• _ACTIVITY_:
I need the lines from the one holding "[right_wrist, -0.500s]" to the last line of the data below repeated exactly, both included, without pictures.

━━━━━━━━━━━━━━━━━━━━

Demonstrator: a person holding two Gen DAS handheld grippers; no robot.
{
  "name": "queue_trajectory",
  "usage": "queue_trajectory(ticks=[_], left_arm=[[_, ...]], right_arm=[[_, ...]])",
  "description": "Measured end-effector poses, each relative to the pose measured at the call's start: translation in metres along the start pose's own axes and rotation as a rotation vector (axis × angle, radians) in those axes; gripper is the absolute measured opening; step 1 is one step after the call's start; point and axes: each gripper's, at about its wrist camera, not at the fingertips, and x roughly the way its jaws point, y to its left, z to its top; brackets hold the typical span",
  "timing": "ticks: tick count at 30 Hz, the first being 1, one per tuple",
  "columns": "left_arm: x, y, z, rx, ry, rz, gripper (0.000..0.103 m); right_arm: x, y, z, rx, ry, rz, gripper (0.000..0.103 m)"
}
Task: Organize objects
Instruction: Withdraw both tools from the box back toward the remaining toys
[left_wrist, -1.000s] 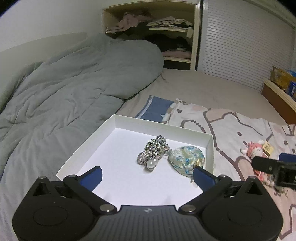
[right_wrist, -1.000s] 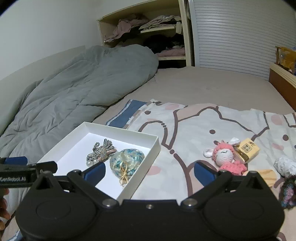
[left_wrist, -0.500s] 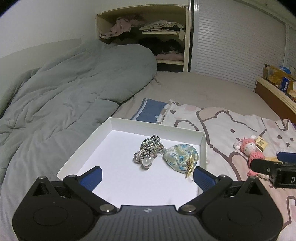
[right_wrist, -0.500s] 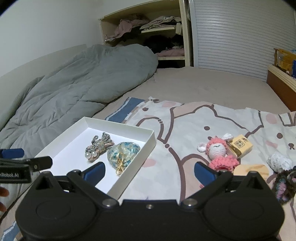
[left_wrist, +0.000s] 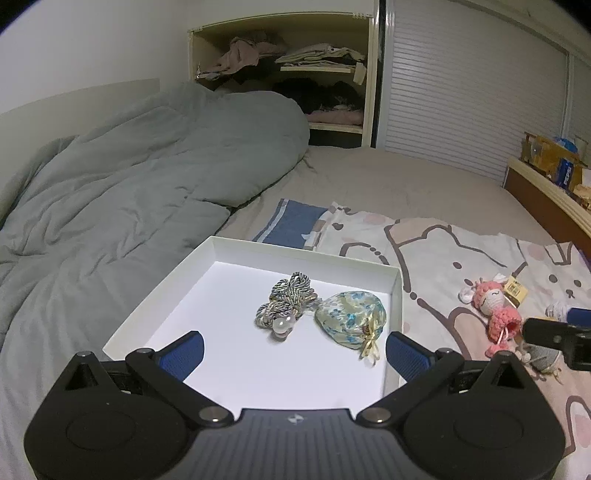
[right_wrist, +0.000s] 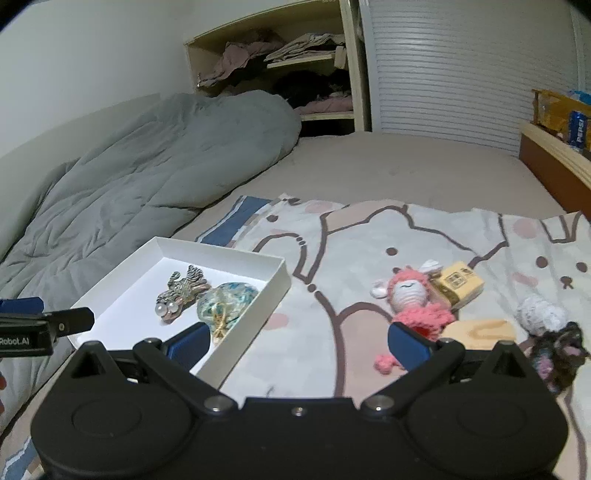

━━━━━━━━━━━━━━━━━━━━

• _THE ANSWER_:
[right_wrist, -0.500s] 
[left_wrist, +0.000s] 
[right_wrist, +0.000s] 

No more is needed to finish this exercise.